Iaçuense vence ultramaratona que ninguém terminava havia 2 anos

maior_1Joílson da Silva Ferreira, o Jabá, é um corredor movido a desafios. Em seu currículo esportivo, figuram provas como a Ultramaratona Brasil 135, considerada a mais difícil do país, a Arrowhead, com 217 km na neve de Minnesota, e a Badwater, que obriga o atleta a correr sob temperaturas superiores a 45 graus em um local cujo nome pode ser relacionado ao cansaço, o Vale da Morte, um parque nacional na Califórnia. Nesta segunda-feira, este professor de educação física de 45 anos começa uma das jornadas mais extenuantes de sua vida, a Iditasport Alaska, uma ultramaratona no Alasca em que terá que rodar 320 km em até 120 horas.
Além de ter que percorrer uma média de 64 km por dia, Jabá terá pela frente o que ele mesmo classifica como “ambiente hostil”. Neve por todos os lados e termômetros que podem marcar até -60ºC são apenas alguns dos fatores que assustam, já que a região é marcada pela presença de ursos polares. Nas duas últimas edições da Iditasport, não houve um concluinte sequer.
Jabá terá que se virar sozinho na neve durante os cinco dias de prova no Alasca. Caso tenha um eventual problema, o resgate pode demorar até dois dias para aparecer. A solidão, o frio e os ursos polares, entretanto, não foram capazes de tirar o sono deste baiano nascido no distrito de João Amaro, em Iaçu e morador de Piracicaba, no interior paulista, desde 1993.

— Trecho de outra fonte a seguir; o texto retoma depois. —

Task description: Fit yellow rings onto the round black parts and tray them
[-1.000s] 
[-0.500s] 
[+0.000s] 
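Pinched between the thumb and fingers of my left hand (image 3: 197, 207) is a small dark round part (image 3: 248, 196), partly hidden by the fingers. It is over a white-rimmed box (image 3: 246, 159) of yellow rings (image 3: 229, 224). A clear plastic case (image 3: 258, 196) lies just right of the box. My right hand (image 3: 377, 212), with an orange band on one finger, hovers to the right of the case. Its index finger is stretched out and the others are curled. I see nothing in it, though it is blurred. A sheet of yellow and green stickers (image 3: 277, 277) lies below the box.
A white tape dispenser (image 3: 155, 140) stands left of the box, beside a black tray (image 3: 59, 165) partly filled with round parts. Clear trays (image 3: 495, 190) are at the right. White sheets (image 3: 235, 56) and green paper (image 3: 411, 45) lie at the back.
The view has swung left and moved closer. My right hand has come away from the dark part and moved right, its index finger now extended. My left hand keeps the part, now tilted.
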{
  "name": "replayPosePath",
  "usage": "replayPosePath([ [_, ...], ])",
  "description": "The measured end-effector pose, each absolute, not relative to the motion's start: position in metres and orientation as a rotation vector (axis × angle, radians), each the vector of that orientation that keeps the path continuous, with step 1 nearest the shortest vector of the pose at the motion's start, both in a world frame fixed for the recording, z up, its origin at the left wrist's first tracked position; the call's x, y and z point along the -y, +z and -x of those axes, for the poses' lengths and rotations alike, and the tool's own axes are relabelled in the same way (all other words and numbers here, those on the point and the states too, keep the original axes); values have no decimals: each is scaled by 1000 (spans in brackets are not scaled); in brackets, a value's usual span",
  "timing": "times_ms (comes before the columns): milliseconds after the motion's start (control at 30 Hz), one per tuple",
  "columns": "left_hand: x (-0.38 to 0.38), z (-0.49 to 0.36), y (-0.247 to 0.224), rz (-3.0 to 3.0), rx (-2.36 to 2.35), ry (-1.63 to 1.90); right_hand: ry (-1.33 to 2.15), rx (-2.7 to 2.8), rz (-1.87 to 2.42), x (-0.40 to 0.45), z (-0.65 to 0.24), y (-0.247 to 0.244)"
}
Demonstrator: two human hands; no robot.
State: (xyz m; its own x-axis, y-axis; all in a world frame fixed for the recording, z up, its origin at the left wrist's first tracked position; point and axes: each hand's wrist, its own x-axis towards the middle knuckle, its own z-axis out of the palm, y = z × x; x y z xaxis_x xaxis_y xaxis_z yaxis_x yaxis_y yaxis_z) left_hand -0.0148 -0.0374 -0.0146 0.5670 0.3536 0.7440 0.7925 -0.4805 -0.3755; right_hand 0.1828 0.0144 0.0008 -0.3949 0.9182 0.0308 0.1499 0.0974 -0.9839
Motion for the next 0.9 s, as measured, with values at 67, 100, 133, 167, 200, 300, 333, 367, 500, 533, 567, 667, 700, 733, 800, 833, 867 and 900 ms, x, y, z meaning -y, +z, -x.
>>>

“Eu curto muito os desafios da natureza. Por ter baixas temperaturas, ambiente hostil e a presença de animais, a Iditasport te causa um impacto, te desafia muito mais”, disse. “O que pega mais é passar as noites correndo sozinho. É uma prova muito solitária. A cabeça tem que estar controlada. Tem que estar de bem com a mente.”
Por tudo que a cerca, a Iditasport não é um território para corredores inexperientes. É preciso ter índice em ultramaratonas conhecidas para garantir inscrição para o desafio no Alasca – comprovação que Jabá teve ao participar da Aerohead, na neve de Minnesota.
Para se aclimatar às condições extremas da ultramaratona no Alasca, Jabá desembarcou nos Estados Unidos no último dia 6. Sua primeira parada foi no estado de Minnesota, onde permaneceu por uma semana. Depois, seguiu para a cidade de Wasilla, no Alasca. Os últimos 13 dias serviram para que ele se adaptasse às roupas de neve – há um cuidado especial para não transpirar excessivamente, já que o suor congela rapidamente – e à parte respiratória.